Problem details:
When you have read the listing, copy all of it without any change.

Dataset content:

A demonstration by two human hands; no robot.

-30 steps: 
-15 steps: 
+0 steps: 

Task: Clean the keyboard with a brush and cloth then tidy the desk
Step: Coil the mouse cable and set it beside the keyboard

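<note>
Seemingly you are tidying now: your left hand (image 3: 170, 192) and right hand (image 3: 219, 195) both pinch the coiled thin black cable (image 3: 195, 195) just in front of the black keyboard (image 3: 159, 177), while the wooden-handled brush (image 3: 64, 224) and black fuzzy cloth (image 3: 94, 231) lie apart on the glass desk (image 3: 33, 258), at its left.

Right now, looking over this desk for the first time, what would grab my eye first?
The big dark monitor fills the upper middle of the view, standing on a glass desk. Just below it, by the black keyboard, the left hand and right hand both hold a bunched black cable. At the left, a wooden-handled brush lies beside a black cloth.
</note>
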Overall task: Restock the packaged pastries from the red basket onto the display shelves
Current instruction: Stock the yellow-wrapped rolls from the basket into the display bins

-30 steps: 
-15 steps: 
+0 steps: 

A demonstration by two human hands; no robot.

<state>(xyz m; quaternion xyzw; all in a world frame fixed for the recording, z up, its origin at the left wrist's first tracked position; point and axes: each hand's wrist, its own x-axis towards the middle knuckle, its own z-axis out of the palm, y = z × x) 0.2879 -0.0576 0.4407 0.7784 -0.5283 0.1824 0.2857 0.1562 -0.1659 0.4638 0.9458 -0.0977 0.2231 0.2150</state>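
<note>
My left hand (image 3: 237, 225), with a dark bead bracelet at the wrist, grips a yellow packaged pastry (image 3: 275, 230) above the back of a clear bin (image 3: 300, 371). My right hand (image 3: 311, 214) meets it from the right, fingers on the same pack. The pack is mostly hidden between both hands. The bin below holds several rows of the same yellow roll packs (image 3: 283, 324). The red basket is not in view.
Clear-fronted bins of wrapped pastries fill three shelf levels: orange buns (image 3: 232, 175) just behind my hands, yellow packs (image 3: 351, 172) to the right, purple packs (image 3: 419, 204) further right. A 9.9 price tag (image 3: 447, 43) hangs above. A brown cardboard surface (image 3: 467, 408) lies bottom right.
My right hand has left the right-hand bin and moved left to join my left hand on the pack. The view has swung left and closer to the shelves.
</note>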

Task response:
A demonstration by two human hands; no robot.

-30 steps: 
-15 steps: 
+0 steps: 

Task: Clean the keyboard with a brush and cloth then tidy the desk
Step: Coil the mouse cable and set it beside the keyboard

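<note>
Seemingly you are tidying now: your left hand (image 3: 170, 192) and right hand (image 3: 219, 195) both pinch the coiled thin black cable (image 3: 195, 195) just in front of the black keyboard (image 3: 159, 177), while the wooden-handled brush (image 3: 64, 224) and black fuzzy cloth (image 3: 94, 231) lie apart on the glass desk (image 3: 33, 258), at its left.

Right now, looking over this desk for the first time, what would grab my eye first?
The big dark monitor fills the upper middle of the view, standing on a glass desk. Just below it, by the black keyboard, the left hand and right hand both hold a bunched black cable. At the left, a wooden-handled brush lies beside a black cloth.
</note>
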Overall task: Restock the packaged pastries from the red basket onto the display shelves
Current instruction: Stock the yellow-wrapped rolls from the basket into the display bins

-30 steps: 
-15 steps: 
+0 steps: 

A demonstration by two human hands; no robot.

<state>(xyz m; quaternion xyzw; all in a world frame fixed for the recording, z up, its origin at the left wrist's first tracked position; point and axes: each hand's wrist, its own x-axis towards the middle knuckle, its own z-axis out of the palm, y = z × x) 0.2879 -0.0576 0.4407 0.7784 -0.5283 0.1824 0.2857 0.1562 -0.1659 0.4638 0.9458 -0.0977 0.2231 0.2150</state>
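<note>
My left hand (image 3: 237, 225), with a dark bead bracelet at the wrist, grips a yellow packaged pastry (image 3: 275, 230) above the back of a clear bin (image 3: 300, 371). My right hand (image 3: 311, 214) meets it from the right, fingers on the same pack. The pack is mostly hidden between both hands. The bin below holds several rows of the same yellow roll packs (image 3: 283, 324). The red basket is not in view.
Clear-fronted bins of wrapped pastries fill three shelf levels: orange buns (image 3: 232, 175) just behind my hands, yellow packs (image 3: 351, 172) to the right, purple packs (image 3: 419, 204) further right. A 9.9 price tag (image 3: 447, 43) hangs above. A brown cardboard surface (image 3: 467, 408) lies bottom right.
My right hand has left the right-hand bin and moved left to join my left hand on the pack. The view has swung left and closer to the shelves.
</note>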

The full answer has now been given.